On 14.03.2025 11:12, Roger Pau Monné wrote:
> On Fri, Mar 14, 2025 at 10:13:07AM +0100, Jan Beulich wrote:
>> On 14.03.2025 10:05, Andrew Cooper wrote:
>>> On 14/03/2025 8:44 am, Jan Beulich wrote:
>>>> On 14.03.2025 09:30, Roger Pau Monné wrote:
>>>>> On Fri, Mar 14, 2025 at 09:24:09AM +0100, Jan Beulich wrote:
>>>>>> On 13.03.2025 16:30, Roger Pau Monne wrote:
>>>>>>> When enabling UBSAN with clang, the following error is triggered during
>>>>>>> the
>>>>>>> build:
>>>>>>>
>>>>>>> common/wait.c:154:9: error: symbol '.L_wq_resume' is already defined
>>>>>>> 154 | "push %%rbx; push %%rbp; push %%r12;"
>>>>>>> | ^
>>>>>>> <inline asm>:1:121: note: instantiated into assembly here
>>>>>>> 1 | push %rbx; push %rbp; push %r12;push %r13; push %r14;
>>>>>>> push %r15;sub %esp,%ecx;cmp $4096, %ecx;ja .L_skip;mov
>>>>>>> %rsp,%rsi;.L_wq_resume: rep movsb;mov %rsp,%rsi;.L_skip:pop %r15; pop
>>>>>>> %r14; pop %r13;pop %r12; pop %rbp; pop %rbx
>>>>>>> |
>>>>>>> ^
>>>>>>> common/wait.c:154:9: error: symbol '.L_skip' is already defined
>>>>>>> 154 | "push %%rbx; push %%rbp; push %%r12;"
>>>>>>> | ^
>>>>>>> <inline asm>:1:159: note: instantiated into assembly here
>>>>>>> 1 | push %rbx; push %rbp; push %r12;push %r13; push %r14;
>>>>>>> push %r15;sub %esp,%ecx;cmp $4096, %ecx;ja .L_skip;mov
>>>>>>> %rsp,%rsi;.L_wq_resume: rep movsb;mov %rsp,%rsi;.L_skip:pop %r15; pop
>>>>>>> %r14; pop %r13;pop %r12; pop %rbp; pop %rbx
>>>>>>> |
>>>>>>>
>>>>>>> ^
>>>>>>> 2 errors generated.
>>>>>>>
>>>>>>> The inline assembly block in __prepare_to_wait() is duplicated, thus
>>>>>>> leading to multiple definitions of the otherwise unique labels inside
>>>>>>> the
>>>>>>> assembly block. GCC extended-asm documentation notes the possibility of
>>>>>>> duplicating asm blocks:
>>>>>>>
>>>>>>>> Under certain circumstances, GCC may duplicate (or remove duplicates
>>>>>>>> of)
>>>>>>>> your assembly code when optimizing. This can lead to unexpected
>>>>>>>> duplicate
>>>>>>>> symbol errors during compilation if your asm code defines symbols or
>>>>>>>> labels. Using ‘%=’ (see AssemblerTemplate) may help resolve this
>>>>>>>> problem.
>>>>>>> Move the assembly blocks that deal with saving and restoring the current
>>>>>>> CPU context into it's own explicitly non-inline functions. This
>>>>>>> prevents
>>>>>>> clang from duplicating the assembly blocks. Just using noinline
>>>>>>> attribute
>>>>>>> seems to be enough to prevent assembly duplication, in the future
>>>>>>> noclone
>>>>>>> might also be required if asm block duplication issues arise again.

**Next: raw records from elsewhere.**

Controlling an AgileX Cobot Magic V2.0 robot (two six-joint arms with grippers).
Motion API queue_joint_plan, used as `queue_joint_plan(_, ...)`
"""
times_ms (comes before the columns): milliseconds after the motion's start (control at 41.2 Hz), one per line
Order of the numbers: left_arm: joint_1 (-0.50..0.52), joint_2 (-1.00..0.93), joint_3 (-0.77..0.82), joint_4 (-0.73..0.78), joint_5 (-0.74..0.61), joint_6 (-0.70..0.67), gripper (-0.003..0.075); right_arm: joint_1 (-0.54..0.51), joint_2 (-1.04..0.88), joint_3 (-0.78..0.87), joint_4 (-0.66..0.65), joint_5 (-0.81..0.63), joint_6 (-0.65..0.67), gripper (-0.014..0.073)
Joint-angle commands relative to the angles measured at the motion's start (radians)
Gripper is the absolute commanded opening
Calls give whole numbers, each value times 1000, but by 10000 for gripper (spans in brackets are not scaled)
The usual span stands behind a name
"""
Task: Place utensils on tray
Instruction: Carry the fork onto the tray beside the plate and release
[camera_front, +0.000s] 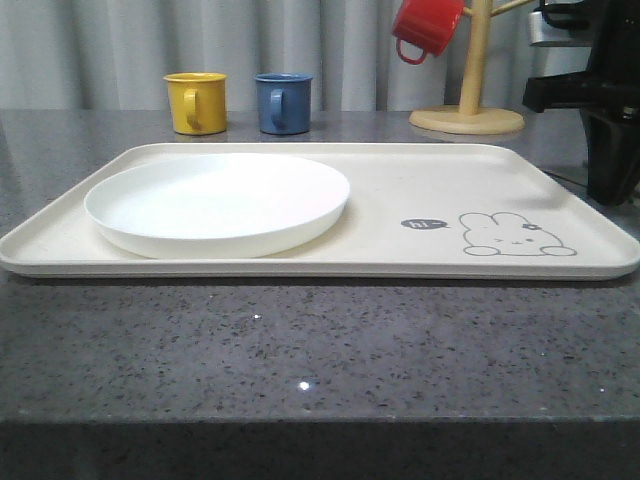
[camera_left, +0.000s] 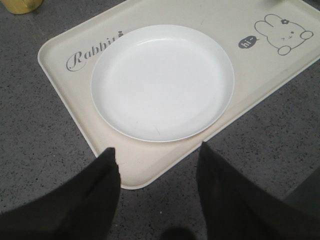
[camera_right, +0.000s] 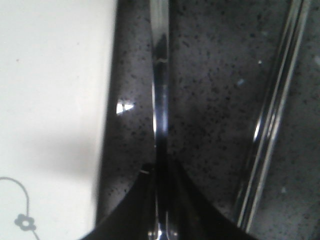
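While lying flat on the tray (camera_front: 400, 190) toward nine o'clock, plate (camera_front: 215, 200) counts as done. Left gripper (camera_left: 159, 167) spread wide, holding nothing. Right gripper (camera_right: 161, 175) clenched around a slim utensil handle (camera_right: 160, 95) beside the chopstick-like pair (camera_right: 272, 110), both off-tray on speckled grey counter (camera_front: 300, 350). Curtained wall behind.

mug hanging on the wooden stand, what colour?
Red mug, hanging on the wooden mug stand; clearest in the front view.
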Motion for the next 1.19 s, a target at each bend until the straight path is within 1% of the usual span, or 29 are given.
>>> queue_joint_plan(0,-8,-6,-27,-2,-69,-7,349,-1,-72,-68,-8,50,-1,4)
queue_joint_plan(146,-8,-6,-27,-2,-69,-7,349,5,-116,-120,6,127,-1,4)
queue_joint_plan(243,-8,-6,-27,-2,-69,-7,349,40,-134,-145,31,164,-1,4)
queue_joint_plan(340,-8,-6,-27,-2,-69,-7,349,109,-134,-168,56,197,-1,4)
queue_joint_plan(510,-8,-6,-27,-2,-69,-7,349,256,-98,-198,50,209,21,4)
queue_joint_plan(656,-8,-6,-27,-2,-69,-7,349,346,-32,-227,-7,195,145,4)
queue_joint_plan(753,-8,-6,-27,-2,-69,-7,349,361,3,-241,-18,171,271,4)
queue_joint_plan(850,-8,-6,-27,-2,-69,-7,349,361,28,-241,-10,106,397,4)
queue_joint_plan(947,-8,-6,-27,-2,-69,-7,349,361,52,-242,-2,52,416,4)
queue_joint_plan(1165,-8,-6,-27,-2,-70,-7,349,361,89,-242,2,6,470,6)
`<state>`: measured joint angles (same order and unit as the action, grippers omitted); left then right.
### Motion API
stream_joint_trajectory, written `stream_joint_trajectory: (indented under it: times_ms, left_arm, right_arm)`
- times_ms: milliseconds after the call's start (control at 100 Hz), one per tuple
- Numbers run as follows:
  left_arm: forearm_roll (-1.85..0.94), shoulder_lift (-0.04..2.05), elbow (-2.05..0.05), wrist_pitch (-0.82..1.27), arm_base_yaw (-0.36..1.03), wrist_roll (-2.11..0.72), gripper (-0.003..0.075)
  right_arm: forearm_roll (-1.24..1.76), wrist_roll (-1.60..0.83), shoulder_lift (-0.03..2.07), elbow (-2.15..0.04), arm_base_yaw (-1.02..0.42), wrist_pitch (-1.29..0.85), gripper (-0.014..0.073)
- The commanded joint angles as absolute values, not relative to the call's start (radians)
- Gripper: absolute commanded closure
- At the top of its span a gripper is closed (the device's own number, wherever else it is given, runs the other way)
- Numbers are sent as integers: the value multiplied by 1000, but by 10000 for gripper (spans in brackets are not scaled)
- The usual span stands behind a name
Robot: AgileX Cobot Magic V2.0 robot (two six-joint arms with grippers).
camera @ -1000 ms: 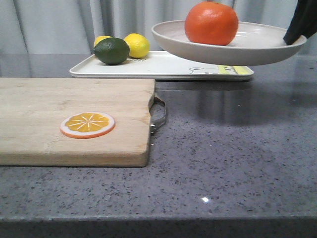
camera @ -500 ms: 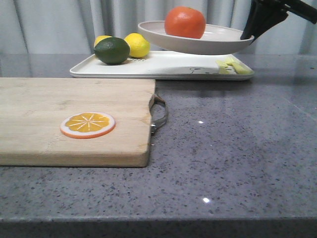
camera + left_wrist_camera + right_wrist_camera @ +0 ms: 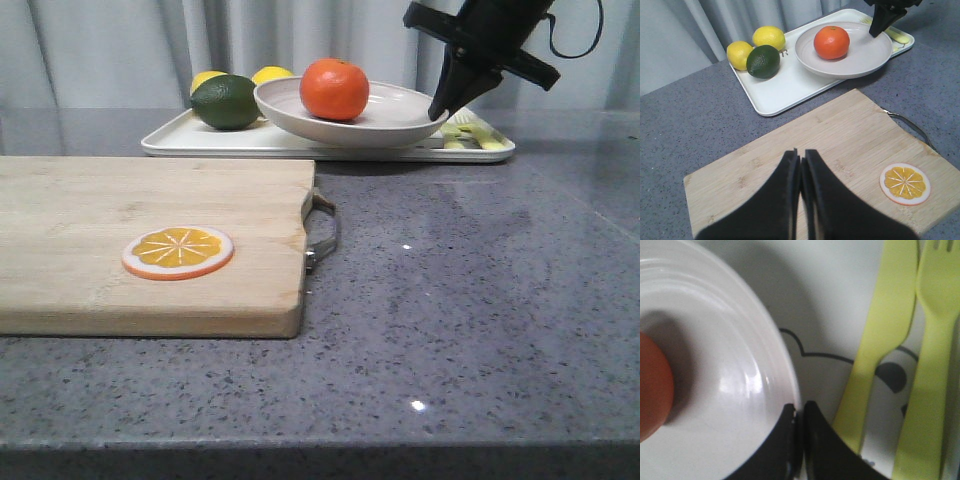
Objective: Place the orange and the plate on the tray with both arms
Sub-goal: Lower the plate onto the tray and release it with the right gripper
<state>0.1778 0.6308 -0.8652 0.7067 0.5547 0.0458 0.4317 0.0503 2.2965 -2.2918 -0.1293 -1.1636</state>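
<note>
The orange (image 3: 335, 88) sits in the off-white plate (image 3: 300, 122), which is low on the right half of the white tray (image 3: 200, 143); I cannot tell if the plate rests fully on it. My right gripper (image 3: 438, 112) is shut on the plate's right rim, one finger inside and one outside, as the right wrist view shows at the gripper (image 3: 800, 410), the plate (image 3: 730, 405) and the orange's edge (image 3: 652, 390). My left gripper (image 3: 801, 155) is shut and empty above the cutting board (image 3: 850, 130). The left wrist view also shows the orange (image 3: 831, 42), plate (image 3: 860, 60) and tray (image 3: 785, 90).
Two lemons (image 3: 769, 37) and a lime (image 3: 226, 101) lie on the tray's left end. A yellow-green knife (image 3: 880, 335) and fork (image 3: 932, 365) lie on its right end beside the plate. An orange slice (image 3: 177, 251) lies on the wooden board (image 3: 100, 210) with a metal handle (image 3: 322, 228).
My right gripper has carried the plate with the orange down and to the left, from high above the tray's right end to low on the tray. The board and fruit have not moved.
</note>
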Motion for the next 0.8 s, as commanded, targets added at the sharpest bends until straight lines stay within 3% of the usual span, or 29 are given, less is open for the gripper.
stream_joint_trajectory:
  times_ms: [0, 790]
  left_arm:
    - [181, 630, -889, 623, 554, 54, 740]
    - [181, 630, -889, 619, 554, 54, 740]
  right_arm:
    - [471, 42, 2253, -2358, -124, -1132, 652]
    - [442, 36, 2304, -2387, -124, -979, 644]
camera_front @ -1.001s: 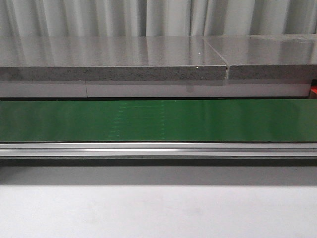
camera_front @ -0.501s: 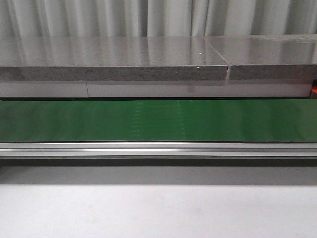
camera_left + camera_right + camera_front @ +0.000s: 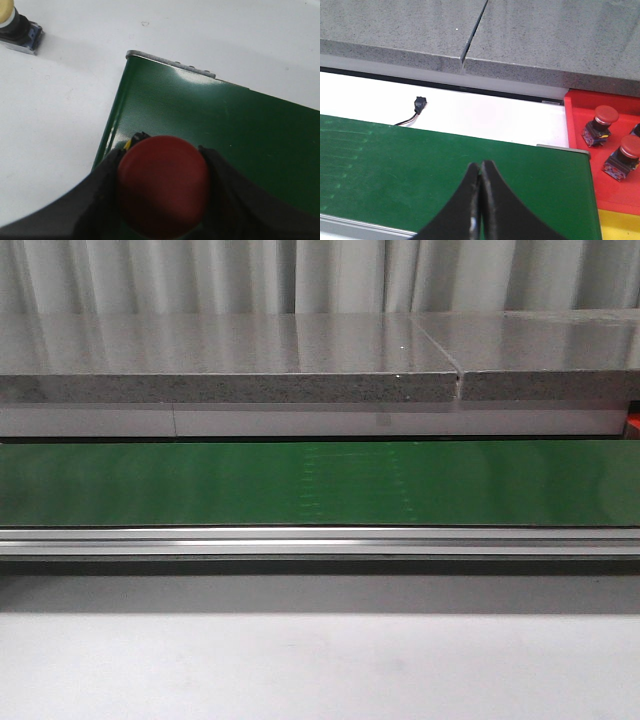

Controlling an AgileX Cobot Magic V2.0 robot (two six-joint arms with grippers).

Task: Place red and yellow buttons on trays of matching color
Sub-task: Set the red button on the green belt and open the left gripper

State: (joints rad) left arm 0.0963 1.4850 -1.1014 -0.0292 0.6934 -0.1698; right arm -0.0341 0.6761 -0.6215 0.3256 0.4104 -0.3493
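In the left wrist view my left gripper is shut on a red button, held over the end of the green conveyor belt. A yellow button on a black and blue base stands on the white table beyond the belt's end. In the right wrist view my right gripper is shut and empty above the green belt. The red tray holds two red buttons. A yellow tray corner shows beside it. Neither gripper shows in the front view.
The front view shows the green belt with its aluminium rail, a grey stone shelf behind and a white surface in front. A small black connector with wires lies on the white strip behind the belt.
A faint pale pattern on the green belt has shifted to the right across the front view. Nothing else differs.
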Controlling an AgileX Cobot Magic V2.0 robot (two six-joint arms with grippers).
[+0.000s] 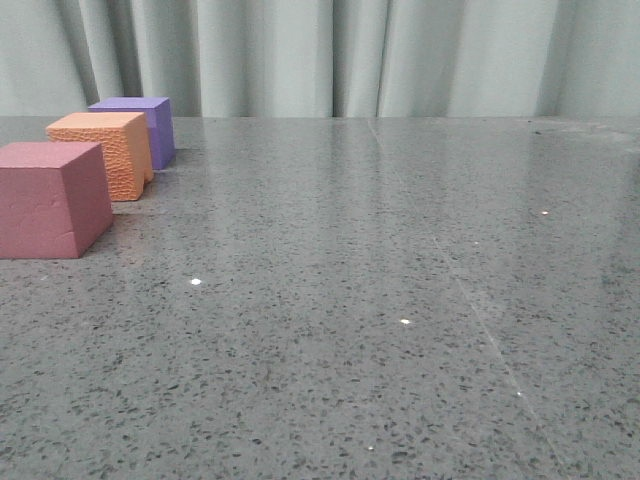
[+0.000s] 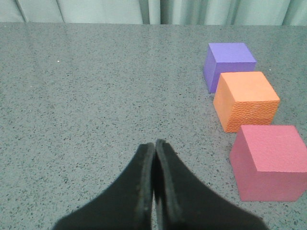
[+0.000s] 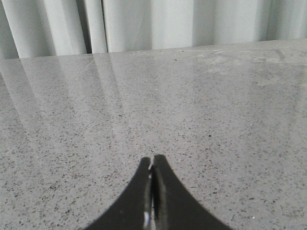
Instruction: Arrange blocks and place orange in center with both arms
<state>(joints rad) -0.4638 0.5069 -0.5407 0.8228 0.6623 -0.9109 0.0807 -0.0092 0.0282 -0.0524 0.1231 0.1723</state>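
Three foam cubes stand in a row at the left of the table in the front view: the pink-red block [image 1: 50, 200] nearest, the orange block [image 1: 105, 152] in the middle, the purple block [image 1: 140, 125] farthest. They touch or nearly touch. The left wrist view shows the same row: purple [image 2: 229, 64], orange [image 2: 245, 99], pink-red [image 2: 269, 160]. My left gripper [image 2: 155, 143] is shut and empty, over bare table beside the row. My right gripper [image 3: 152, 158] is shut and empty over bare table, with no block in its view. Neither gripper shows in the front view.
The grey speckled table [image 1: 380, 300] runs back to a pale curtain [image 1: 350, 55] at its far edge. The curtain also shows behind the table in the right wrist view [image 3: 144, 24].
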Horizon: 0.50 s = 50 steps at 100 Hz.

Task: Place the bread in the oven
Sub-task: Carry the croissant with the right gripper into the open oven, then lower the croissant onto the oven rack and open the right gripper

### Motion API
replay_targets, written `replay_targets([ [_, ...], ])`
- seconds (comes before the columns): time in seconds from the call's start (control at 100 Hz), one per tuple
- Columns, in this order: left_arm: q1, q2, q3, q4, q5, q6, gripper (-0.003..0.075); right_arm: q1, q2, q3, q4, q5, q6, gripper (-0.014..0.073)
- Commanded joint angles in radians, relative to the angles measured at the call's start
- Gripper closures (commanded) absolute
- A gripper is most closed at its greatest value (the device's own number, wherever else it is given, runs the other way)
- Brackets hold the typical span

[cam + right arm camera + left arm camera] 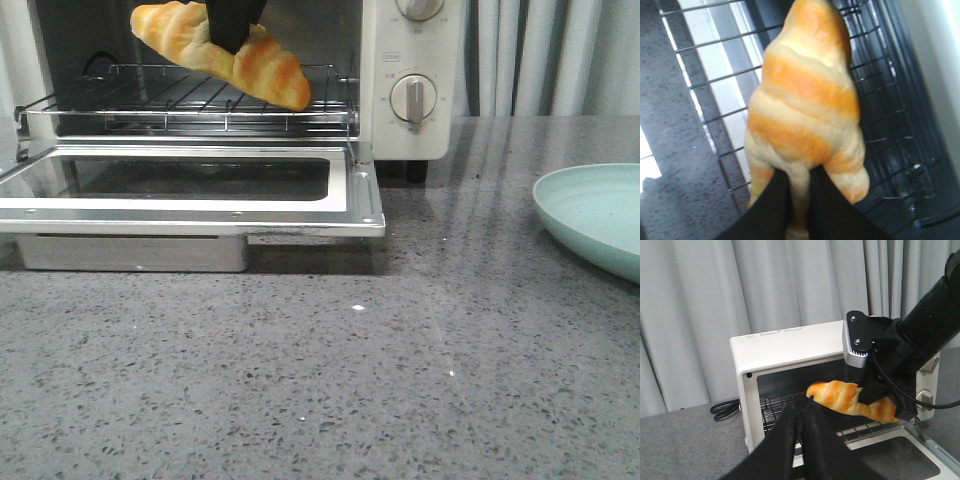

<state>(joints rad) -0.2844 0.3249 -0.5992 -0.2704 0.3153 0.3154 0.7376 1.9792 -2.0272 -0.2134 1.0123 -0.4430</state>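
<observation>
The bread (225, 50), a golden-orange croissant with cream stripes, hangs tilted just above the wire rack (190, 100) at the mouth of the cream-white oven (410, 120). Its door (190, 185) is dropped open. My right gripper (235, 25) comes from above and is shut on the bread's middle; it also shows in the right wrist view (799, 187), pinching the bread (805, 105), and in the left wrist view (875, 390) with the bread (852, 400). My left gripper (800, 407) is shut and empty, held off the oven's left front.
A pale green plate (600, 215) sits on the grey stone counter (400, 360) at the right. Knobs (413, 98) are on the oven's right panel. A black cord (725, 409) lies left of the oven. Grey curtains hang behind.
</observation>
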Motion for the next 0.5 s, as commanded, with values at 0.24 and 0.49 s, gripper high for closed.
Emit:
replay_targets([
  [0.24,0.003,0.008,-0.033,-0.005,-0.082,-0.007,0.0740,-0.004,-0.020,-0.037,-0.090,-0.074,-0.010,0.0659],
  [0.49,0.003,0.008,-0.033,-0.005,-0.082,-0.007,0.0740,-0.004,-0.015,-0.037,-0.090,-0.072,-0.010,0.0483],
])
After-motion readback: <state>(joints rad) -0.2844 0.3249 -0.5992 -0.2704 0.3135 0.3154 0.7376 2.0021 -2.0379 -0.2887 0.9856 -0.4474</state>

>>>>>> Wouldn't it be a far easier / less intrusive change to simply append %=
>>>>>> to
>>>>>> the label names?
>>>>> That won't work AFAICT, as the inline asm in check_wakeup_from_wait()
>>>>> won't be able to make a jump to the .L_wq_resume label defined in the
>>>>> __prepare_to_wait() assembly block if the label is declared as
>>>>> .L_wq_resume%=.
>>>>>
>>>>> Also we want to make sure there's a single .L_wq_resume seeing how
>>>>> check_wakeup_from_wait() uses it as the restore entry point?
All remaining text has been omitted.